What other districts offer

Food service directors around the state consistently say hot scratch-cooked items are a tall order when it comes to breakfast in the classroom. Not only do they take time to make, package and deliver, proper temperature control throughout the distribution process can be tricky.

West said his district, which has 17 schools with classroom breakfast, offers a scratch-made hot entrée once a week on Fridays. His team starts preparing the Friday item, either a breakfast burrito or an egg and cheese sandwich, on Wednesday.

“It just takes time to do that,” he said.

West said districts seeking to offer hot breakfasts more frequently almost have to use more processed items. Currently, Weld 6 serves cold items, including cereal, yogurt, cheese sticks and breakfast bars, Monday through Thursday.

In Denver, the cinnamon roll, which is sweetened with apple sauce, is the only scratch-made item served during the three-week breakfast menu cycle. Time constraints are part of it. The other part, Hafner explained, is that a student survey last year indicated that items like scratch-made muffins were unpopular. Only 22 percent of students rated them “good,” whereas Frudels earned 66 percent approval.

In the Boulder Valley School district, which has breakfast in the classroom at four schools, the one weekly hot item is a breakfast burrito made by EVOL, which uses no artificial flavors, colors, preservatives or fillers. The rest of the week, the district serves items like bagels and cream cheese, muffins from Udi’s bakery, cheese sticks, yogurt, and cereals like multi-grain Chex.

“We’re not buying the Frudels, the Pop Tarty things,” said Ann Cooper, the district’s director of food services. “The cereals we use are very low sugar.”

Hafner said DPS doesn’t serve cereal with more than six grams of sugar. To compare, a serving of Kellogg’s Raisin Bran has 18 grams of sugar and Kellogg’s Corn Flakes has three grams of sugar.
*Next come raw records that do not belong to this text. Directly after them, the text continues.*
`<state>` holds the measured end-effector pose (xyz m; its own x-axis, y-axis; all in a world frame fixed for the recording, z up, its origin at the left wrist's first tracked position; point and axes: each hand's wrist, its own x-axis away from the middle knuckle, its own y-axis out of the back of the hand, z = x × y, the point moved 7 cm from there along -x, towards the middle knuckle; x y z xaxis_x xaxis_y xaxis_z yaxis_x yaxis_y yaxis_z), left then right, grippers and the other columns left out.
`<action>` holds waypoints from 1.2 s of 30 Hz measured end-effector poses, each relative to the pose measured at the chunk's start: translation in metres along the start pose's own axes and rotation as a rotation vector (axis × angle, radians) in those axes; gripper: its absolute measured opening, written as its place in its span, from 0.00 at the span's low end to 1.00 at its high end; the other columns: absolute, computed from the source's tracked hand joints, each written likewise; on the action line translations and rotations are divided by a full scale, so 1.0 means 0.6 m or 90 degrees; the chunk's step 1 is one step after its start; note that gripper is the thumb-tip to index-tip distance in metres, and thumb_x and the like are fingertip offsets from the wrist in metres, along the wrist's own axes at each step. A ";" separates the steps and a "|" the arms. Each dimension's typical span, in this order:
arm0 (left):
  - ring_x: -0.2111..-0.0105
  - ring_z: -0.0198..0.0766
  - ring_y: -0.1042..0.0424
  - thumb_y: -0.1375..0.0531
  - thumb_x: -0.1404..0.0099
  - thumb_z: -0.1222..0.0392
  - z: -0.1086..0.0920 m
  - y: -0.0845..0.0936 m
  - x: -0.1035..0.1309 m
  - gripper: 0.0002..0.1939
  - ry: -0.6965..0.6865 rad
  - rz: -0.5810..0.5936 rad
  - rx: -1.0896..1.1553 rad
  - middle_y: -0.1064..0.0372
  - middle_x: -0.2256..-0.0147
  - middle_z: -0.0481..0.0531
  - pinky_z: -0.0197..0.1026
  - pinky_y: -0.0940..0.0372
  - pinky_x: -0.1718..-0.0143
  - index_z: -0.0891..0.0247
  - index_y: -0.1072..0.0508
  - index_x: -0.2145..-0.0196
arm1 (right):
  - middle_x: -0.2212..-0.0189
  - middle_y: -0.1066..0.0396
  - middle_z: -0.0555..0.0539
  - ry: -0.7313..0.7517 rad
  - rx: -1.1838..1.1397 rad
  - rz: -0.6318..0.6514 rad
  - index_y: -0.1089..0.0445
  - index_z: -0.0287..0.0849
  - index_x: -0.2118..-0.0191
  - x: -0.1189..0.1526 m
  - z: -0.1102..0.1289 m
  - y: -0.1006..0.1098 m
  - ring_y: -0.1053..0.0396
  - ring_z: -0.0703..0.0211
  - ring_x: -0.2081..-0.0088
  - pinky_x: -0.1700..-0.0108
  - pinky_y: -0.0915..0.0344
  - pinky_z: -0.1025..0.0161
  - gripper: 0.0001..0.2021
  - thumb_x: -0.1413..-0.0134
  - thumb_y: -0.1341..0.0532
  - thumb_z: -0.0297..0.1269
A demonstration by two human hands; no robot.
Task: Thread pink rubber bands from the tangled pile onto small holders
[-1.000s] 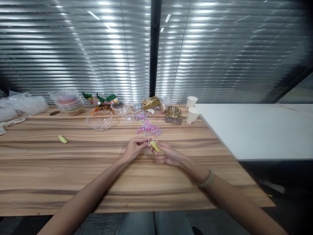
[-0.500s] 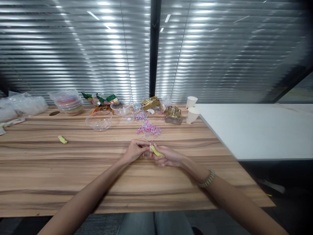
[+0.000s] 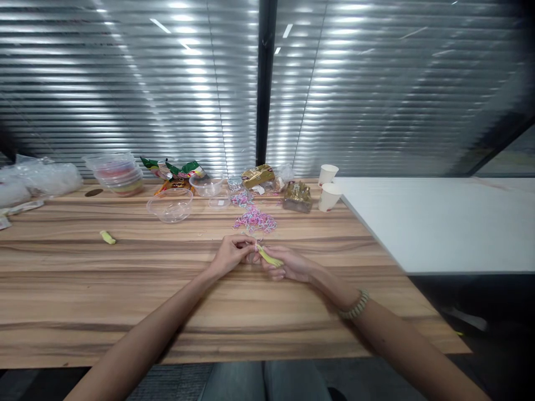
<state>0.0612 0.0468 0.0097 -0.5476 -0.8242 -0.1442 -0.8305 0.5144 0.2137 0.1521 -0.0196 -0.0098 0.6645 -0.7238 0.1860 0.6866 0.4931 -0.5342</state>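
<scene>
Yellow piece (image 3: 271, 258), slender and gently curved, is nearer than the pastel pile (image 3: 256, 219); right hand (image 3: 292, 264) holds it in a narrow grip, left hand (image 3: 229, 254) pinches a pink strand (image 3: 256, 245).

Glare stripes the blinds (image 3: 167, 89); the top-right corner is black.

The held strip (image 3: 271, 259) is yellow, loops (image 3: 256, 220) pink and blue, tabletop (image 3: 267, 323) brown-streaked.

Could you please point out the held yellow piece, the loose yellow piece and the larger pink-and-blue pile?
Held yellow piece (image 3: 270, 258): head view, middle of its visible length.
Loose yellow piece (image 3: 107, 238): head view, middle of its body.
Larger pink-and-blue pile (image 3: 254, 219): head view, centre of the heap.
</scene>
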 end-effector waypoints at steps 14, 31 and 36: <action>0.74 0.33 0.35 0.40 0.47 0.55 -0.008 -0.007 0.003 0.18 -0.010 0.101 -0.167 0.30 0.73 0.50 0.35 0.40 0.71 0.66 0.28 0.59 | 0.81 0.61 0.57 0.048 0.125 -0.052 0.41 0.38 0.66 -0.001 0.001 0.012 0.64 0.74 0.82 0.82 0.65 0.73 0.15 0.46 0.46 0.48; 0.67 0.36 0.35 0.50 0.37 0.55 -0.052 -0.017 0.005 0.15 -0.164 0.111 -0.276 0.31 0.69 0.53 0.37 0.41 0.63 0.67 0.28 0.67 | 0.82 0.55 0.57 0.230 0.182 -0.252 0.43 0.39 0.71 -0.006 0.023 0.045 0.59 0.73 0.82 0.81 0.62 0.71 0.19 0.53 0.43 0.53; 0.63 0.37 0.35 0.48 0.38 0.58 -0.098 -0.031 0.028 0.11 -0.266 0.095 -0.231 0.32 0.68 0.54 0.39 0.42 0.58 0.65 0.30 0.70 | 0.82 0.58 0.57 0.259 0.102 -0.255 0.44 0.40 0.72 -0.003 0.028 0.047 0.62 0.73 0.82 0.81 0.62 0.71 0.19 0.53 0.42 0.52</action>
<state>0.0733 0.0093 0.0601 -0.7112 -0.5478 -0.4406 -0.6933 0.4424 0.5689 0.1755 0.0039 -0.0114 0.1990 -0.9800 0.0000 0.9177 0.1864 -0.3507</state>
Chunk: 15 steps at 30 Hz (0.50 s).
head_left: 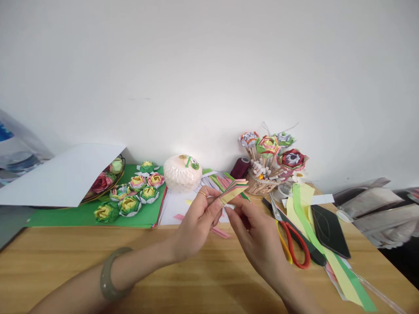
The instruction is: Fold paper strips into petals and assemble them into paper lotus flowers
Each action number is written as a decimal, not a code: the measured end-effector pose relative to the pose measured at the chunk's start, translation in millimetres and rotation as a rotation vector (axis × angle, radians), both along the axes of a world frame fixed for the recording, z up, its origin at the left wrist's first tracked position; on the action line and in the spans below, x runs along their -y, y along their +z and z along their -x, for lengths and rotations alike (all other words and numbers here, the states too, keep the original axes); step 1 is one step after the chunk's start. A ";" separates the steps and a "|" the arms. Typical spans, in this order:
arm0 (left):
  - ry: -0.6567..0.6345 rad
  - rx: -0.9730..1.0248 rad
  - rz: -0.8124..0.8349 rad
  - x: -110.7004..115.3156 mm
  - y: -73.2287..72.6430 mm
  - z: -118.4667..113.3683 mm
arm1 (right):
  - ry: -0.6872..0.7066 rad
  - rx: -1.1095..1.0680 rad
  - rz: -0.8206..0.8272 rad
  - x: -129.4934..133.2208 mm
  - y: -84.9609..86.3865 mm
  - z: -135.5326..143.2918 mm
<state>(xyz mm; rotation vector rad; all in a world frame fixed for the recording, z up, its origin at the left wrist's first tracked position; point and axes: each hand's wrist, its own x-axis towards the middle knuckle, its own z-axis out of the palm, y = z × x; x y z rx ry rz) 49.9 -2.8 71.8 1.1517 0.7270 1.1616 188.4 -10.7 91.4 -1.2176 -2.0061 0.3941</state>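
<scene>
Layered pink, yellow and green, the paper bundle (235,191) fans out above the wood-grained table (203,283), its base pinched in the left hand (198,218). The right hand (258,229) bends close beside it, its grip unclear. The wall (209,69) is plain white.

No text, label, brand, number or sign is legible. Two faint marks (139,99) stand on the wall (209,65); they resolve into no readable characters. The blue patch (4,132) at the left edge is cut off and blurred. The green markings (195,165) atop the white rounded object (181,181) are too small to identify as lettering.
</scene>
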 end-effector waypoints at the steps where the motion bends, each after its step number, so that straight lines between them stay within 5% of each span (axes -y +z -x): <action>1: -0.027 0.032 0.034 -1.3 1.8 0.2 | 0.026 -0.007 0.006 -0.1 1.2 -0.9; 15: -0.413 0.383 0.303 -7.9 13.2 12.3 | 0.204 -0.258 0.180 -2.2 7.7 -15.0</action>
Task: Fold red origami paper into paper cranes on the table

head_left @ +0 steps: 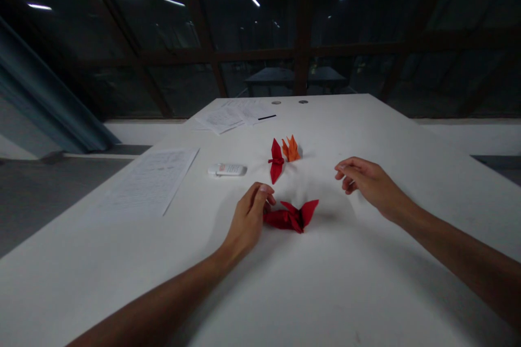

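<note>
A red origami crane (293,219) sits on the white table directly in front of me, its wings spread to the sides. My left hand (250,214) rests beside its left wing, fingers loosely curled and apart; whether they touch the paper is hard to see. To the right of the crane, my right hand (364,181) hovers over the table, holding nothing, with its fingers loosely bent and apart. Farther back lies a second red origami crane (276,161), seen with its wings pointing toward and away from me. Close against it stands an orange folded-paper figure (291,149).
A white bottle-like item (227,169) with small print lies left of the cranes. Printed sheets (150,181) cover the table's left side, with more papers (232,115) and a dark pen-like stick (267,117) behind. Two round discs (276,102) sit near the far edge.
</note>
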The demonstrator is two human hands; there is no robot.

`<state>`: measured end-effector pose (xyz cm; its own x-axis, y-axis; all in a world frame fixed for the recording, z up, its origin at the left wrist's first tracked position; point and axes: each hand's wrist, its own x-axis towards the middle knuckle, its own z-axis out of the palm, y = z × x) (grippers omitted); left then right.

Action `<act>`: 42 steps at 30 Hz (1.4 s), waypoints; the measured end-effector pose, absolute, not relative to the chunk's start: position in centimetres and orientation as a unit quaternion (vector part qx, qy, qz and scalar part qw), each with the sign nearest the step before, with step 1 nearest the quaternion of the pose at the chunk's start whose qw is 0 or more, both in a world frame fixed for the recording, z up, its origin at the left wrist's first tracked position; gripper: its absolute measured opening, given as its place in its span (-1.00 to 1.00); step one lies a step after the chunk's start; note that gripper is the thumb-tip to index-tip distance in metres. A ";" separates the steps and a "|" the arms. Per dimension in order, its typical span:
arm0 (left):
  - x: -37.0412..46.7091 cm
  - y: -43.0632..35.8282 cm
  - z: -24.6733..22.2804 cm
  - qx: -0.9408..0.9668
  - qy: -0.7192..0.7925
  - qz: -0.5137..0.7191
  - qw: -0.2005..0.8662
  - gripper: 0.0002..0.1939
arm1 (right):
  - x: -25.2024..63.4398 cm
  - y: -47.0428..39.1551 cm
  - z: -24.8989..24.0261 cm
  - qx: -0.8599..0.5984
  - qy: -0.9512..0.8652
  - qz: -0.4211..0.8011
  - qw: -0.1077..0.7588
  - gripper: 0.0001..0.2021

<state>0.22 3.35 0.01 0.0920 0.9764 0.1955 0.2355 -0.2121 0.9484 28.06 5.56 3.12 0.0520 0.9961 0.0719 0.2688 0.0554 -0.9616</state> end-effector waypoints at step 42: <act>0.0 3.2 -0.6 0.662 0.498 0.413 0.378 -0.79 | 25.4 1.8 0.0 -0.527 -0.649 0.419 0.354 -0.85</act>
<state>0.03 3.23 -0.60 0.1623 0.9721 0.1692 0.3471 -0.2168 0.9124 25.36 1.85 0.04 -0.1935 0.9809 0.0181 0.3870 0.0933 -0.9174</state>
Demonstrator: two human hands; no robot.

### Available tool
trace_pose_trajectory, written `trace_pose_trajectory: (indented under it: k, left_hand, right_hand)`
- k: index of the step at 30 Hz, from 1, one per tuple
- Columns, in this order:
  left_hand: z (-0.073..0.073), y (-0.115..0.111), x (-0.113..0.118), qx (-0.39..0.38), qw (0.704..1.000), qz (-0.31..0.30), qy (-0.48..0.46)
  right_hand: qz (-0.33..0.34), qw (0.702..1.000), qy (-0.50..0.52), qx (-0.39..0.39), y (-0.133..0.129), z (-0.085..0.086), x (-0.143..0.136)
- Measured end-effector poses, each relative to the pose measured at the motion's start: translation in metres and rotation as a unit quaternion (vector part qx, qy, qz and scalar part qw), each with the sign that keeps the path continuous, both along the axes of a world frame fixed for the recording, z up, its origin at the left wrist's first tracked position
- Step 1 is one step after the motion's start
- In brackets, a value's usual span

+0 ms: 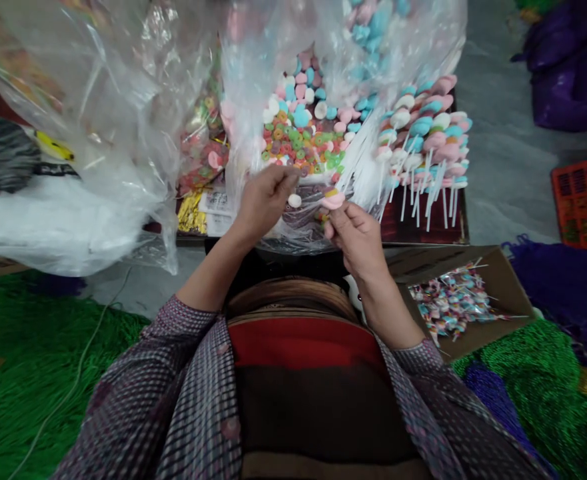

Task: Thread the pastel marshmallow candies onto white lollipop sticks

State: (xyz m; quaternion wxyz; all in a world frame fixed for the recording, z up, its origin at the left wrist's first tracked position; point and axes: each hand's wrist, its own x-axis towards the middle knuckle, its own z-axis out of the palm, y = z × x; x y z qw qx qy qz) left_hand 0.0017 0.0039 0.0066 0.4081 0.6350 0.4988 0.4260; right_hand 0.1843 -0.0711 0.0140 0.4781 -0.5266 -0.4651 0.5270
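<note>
Pink and yellow candy pieces (332,199) are pinched in my right hand (357,233), above the near edge of an open plastic bag. My left hand (268,200) is closed just to the left, its fingertips together over the bag; what they hold, if anything, is too small to tell. Between the hands a white candy (294,200) lies on the plastic. Just beyond are ring gummies (298,141) in red, green and orange, with pink, blue and white marshmallows (300,117) behind them. White sticks (360,157) fan out to the right of the gummies.
Assembled candy skewers (430,137) are piled at the table's right end. A cardboard box (510,287) with wrapped candies stands below right. An orange crate (583,203) and a purple bag (570,73) are farther right. Large clear plastic bags (98,87) cover the left side.
</note>
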Motion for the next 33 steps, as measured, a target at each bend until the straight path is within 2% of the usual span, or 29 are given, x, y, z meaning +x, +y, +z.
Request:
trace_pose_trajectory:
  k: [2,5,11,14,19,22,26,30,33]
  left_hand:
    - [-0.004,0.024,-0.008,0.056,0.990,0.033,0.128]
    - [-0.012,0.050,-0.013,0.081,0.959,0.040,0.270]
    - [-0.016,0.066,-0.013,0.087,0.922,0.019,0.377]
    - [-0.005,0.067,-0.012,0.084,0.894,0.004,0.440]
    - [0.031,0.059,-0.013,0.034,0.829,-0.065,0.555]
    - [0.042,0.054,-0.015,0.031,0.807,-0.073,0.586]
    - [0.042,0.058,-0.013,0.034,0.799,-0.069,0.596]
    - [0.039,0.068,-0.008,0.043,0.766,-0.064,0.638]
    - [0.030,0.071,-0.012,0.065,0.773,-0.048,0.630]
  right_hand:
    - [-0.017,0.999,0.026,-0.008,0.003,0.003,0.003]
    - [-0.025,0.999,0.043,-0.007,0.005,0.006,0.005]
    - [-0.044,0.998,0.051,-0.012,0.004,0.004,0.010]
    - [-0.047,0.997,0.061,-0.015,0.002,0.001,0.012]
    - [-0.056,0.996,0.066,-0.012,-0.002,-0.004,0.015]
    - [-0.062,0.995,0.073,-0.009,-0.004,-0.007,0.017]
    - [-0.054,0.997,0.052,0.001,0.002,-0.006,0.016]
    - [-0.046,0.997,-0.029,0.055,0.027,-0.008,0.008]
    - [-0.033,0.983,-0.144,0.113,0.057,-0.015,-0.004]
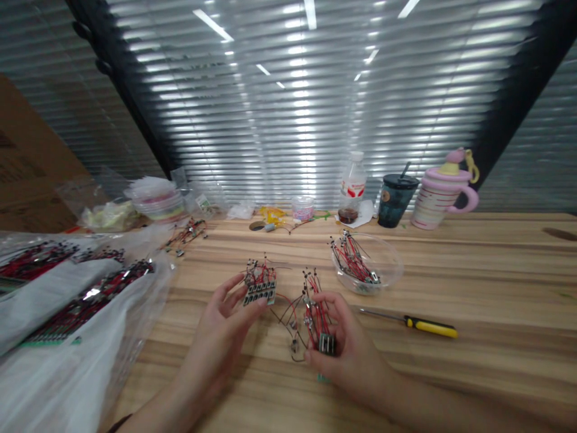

In Jefferson County, which offers classroom breakfast at eight schools this year, items served include mini pancakes, mini waffles, breakfast burritos, pigs in a blanket, banana or zucchini bread, fresh fruit cut up by kitchen staff, and unsweetened apple sauce. None of the entrée items are scratch cooked.

Linda Stoll, the district’s executive director of Food and Nutrition Services, said just because food comes prepackaged, doesn’t mean it’s bad for you.

“There are different perspectives on what is healthy out there,” she said.

The next step

School food service directors, including Hafner, say parents can and should express their concerns to staff. Hafner noted that some of the problems cited by parents, including that breakfasts are placed on central tables or counters, don’t stem from food service dictates, but are simply classroom-level or school-level decisions.

As for issues directly related to the food service department, change probably won’t happen overnight.

“They may have a warehouse full of the stuff they’re serving now,” said Muller.

Bureaucratic procedures can also hinder rapid change. Stoll said she is already in the middle of the formal bid process for food purchases next year. That means by this spring, she will have many of next year’s meal items set. While re-bids are possible, she said it’s a time-consuming process.

“Parents sometimes think the food service director hasn’t listened, but that’s not true,” she said. “You can’t turn the Titanic on a dime.”

Hafner and others also say it’s imperative to strike a balance between healthy foods and foods kids like.

“You can’t get so healthy, they’re not going to eat something,” said West, who has led his district through a transition to mostly scratch cooking in the last few years.

He knows from personal experience that it takes time for kids to accept homemade foods when they’re familiar with processed food at school, and perhaps at home. He said when Weld District 6 quit using dehydrated potato flakes and began mashing red potatoes with the skin on, students were not happy.

“They were like, ‘What’s in that?’” he said. “For the first year, my elementary students just kind of looked at them on the plate.”

Now they love them, he said. It may be an argument for patience and baby steps as breakfast in the classroom evolves. And for concerned parents, that may be a palatable solution.

“They need to tweak the food,” said Ramirez. “I don’t think they need…to get rid of it.”